CVE-2025-36747 identifies a critical security vulnerability in the Growatt ShineLan-X product, specifically firmware version 3.6.0.0. The root cause is the presence of hard-coded credentials for an FTP server embedded within the device firmware, classified under CWE-798 (Use of Hard-coded Credentials). This design flaw allows an attacker to connect to the FTP server without requiring authentication, user interaction, or elevated privileges. Once connected, the attacker can upload or replace files on the device. Compounding the risk, the firmware lacks enforced signature verification, meaning malicious files can be deployed and executed without detection. This undermines the integrity and availability of the device, potentially enabling persistent compromise, manipulation of device behavior, or disruption of services. The vulnerability has been assigned a CVSS 4.0 score of 9.4, indicating critical severity with high impact on confidentiality, integrity, and availability. The attack vector is adjacent network access (AV:A), requiring no privileges or user interaction, making exploitation feasible in environments where network access to the device exists. No public exploits have been reported yet, but the vulnerability's nature and severity suggest a high risk if left unmitigated.
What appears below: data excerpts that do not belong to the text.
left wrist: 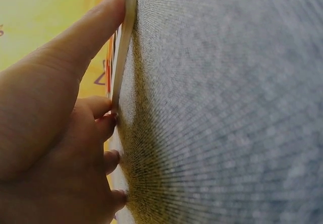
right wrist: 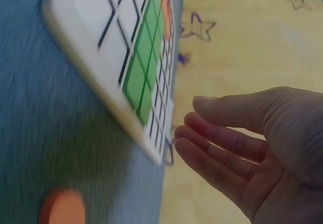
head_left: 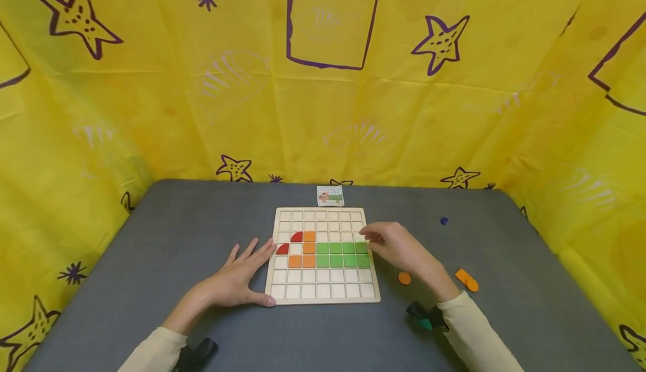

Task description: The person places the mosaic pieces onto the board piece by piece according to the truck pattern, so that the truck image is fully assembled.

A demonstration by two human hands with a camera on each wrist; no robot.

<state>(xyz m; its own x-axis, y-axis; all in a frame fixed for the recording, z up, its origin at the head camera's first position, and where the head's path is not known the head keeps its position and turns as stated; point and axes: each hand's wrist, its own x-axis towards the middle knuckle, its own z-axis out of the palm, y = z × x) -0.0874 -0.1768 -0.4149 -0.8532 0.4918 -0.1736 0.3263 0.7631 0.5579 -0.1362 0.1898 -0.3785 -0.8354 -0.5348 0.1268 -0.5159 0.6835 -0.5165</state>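
Observation:
A wooden grid board lies on the table with green squares, orange squares and red quarter-circle pieces in its cells. My left hand is spread along its left side, fingertips at the edge and the thumb at the near left corner. In the left wrist view the thumb touches the board's rim. Over the right edge, beside the green squares, hovers my right hand. The right wrist view shows its fingers loosely bent, with nothing between them and the thumb.
An orange round piece lies right of the board. Farther right are more orange pieces, one round-ended, and a small dark blue piece. A small picture card lies behind the board. Yellow cloth hangs around the grey table.

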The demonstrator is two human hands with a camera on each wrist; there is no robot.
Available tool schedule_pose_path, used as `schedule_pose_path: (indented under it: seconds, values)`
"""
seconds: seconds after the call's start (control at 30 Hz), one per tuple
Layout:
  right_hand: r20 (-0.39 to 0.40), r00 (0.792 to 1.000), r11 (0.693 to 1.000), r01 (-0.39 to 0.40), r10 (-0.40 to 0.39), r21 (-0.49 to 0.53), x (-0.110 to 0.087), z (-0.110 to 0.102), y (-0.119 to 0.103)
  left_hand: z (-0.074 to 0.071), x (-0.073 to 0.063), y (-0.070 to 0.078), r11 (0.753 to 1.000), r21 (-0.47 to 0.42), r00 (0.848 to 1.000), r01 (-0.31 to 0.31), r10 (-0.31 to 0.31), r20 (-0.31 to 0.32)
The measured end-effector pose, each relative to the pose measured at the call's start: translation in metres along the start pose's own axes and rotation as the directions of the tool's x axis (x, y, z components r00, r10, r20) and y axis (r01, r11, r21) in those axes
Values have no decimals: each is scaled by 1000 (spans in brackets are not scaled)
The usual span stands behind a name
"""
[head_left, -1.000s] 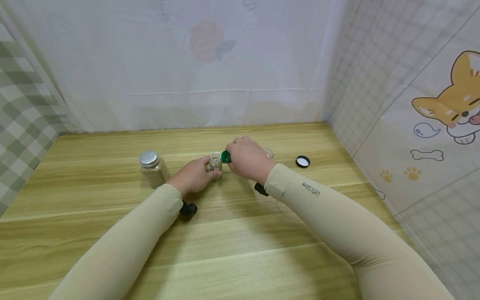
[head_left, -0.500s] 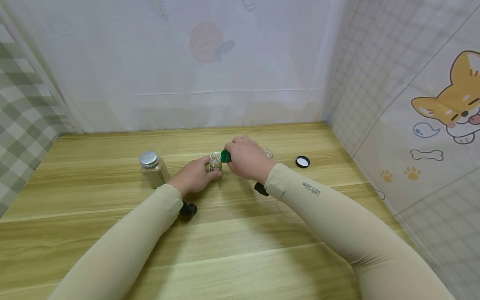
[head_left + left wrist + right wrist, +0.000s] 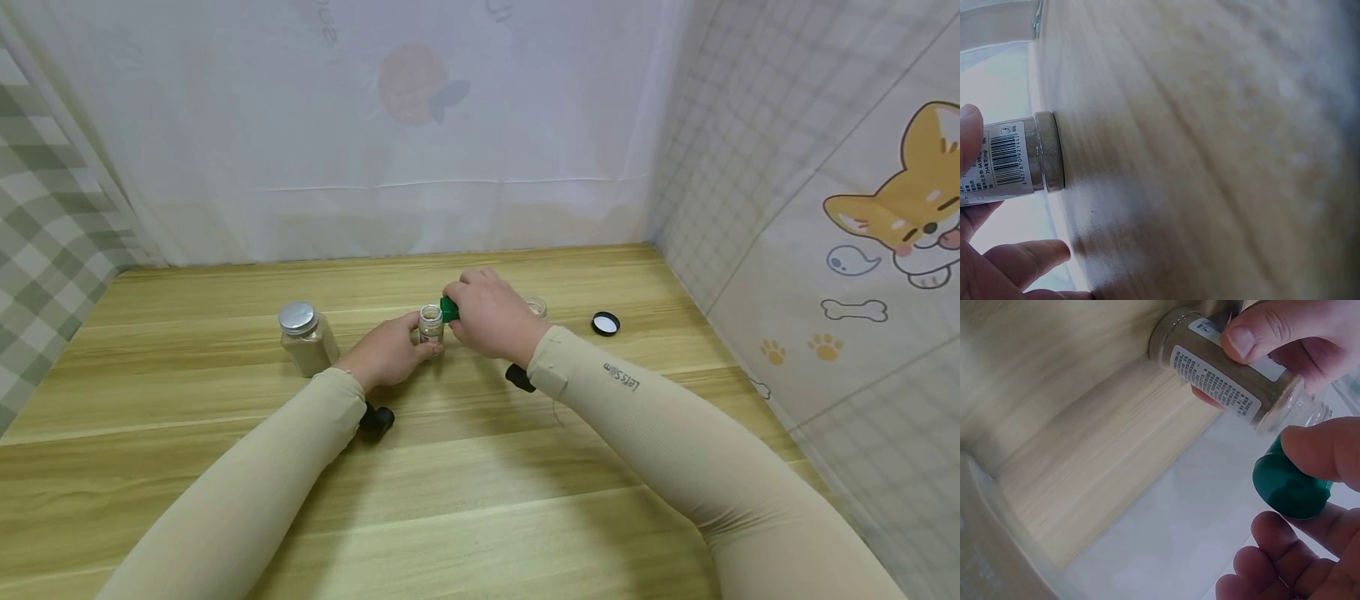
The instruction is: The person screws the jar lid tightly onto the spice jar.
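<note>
My left hand (image 3: 386, 352) grips a small glass spice jar (image 3: 431, 327) that stands upright on the table with its mouth uncovered. Brown powder and a white printed label on the jar (image 3: 1229, 378) show in the right wrist view; a barcode faces the left wrist camera. Between thumb and fingers, my right hand (image 3: 495, 315) pinches a green cap (image 3: 449, 310). In the right wrist view the cap (image 3: 1291, 481) is tilted right beside the jar's clear neck; whether they touch I cannot tell. The back of the right hand hides part of the cap in the head view.
A larger glass jar (image 3: 309, 340) with a silver lid stands to the left of the left hand. Behind the right hand, a clear round glass container (image 3: 536, 305) is partly hidden. A black lid (image 3: 605, 323) with a white inside lies farther right on the wooden table.
My right hand has shifted slightly left and away from me, and the green cap in it has turned, showing its side now. The left hand and the small jar stay put.
</note>
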State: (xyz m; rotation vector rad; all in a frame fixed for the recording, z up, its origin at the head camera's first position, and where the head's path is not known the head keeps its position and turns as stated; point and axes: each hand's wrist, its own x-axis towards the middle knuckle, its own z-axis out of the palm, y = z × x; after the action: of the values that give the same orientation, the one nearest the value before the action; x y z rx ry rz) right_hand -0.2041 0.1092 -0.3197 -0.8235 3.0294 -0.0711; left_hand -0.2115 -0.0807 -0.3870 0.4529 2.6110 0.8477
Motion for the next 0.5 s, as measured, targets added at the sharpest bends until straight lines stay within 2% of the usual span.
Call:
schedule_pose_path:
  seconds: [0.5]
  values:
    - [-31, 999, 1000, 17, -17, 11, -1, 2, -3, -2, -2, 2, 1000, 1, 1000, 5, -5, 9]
The affected product, Growatt ShineLan-X, is commonly used in solar energy management, making this vulnerability particularly relevant to energy infrastructure security.

For European organizations, especially those in the renewable energy sector utilizing Growatt ShineLan-X devices, this vulnerability poses significant risks. Exploitation could lead to unauthorized modification of device firmware or configuration files, resulting in operational disruptions, inaccurate energy reporting, or complete device failure. This could affect grid stability, energy production monitoring, and contractual energy delivery commitments. Confidentiality could be compromised if attackers access sensitive operational data via the FTP server. Integrity is severely impacted due to the ability to replace legitimate files with malicious ones, potentially enabling persistent backdoors or sabotage. Availability is at risk if devices are rendered non-functional or manipulated to disrupt energy flows. Given the criticality of energy infrastructure in Europe and increasing regulatory scrutiny, such compromises could lead to regulatory penalties, financial losses, and reputational damage. The lack of firmware signature enforcement exacerbates the threat, as it removes a key security control that would otherwise prevent unauthorized firmware modifications.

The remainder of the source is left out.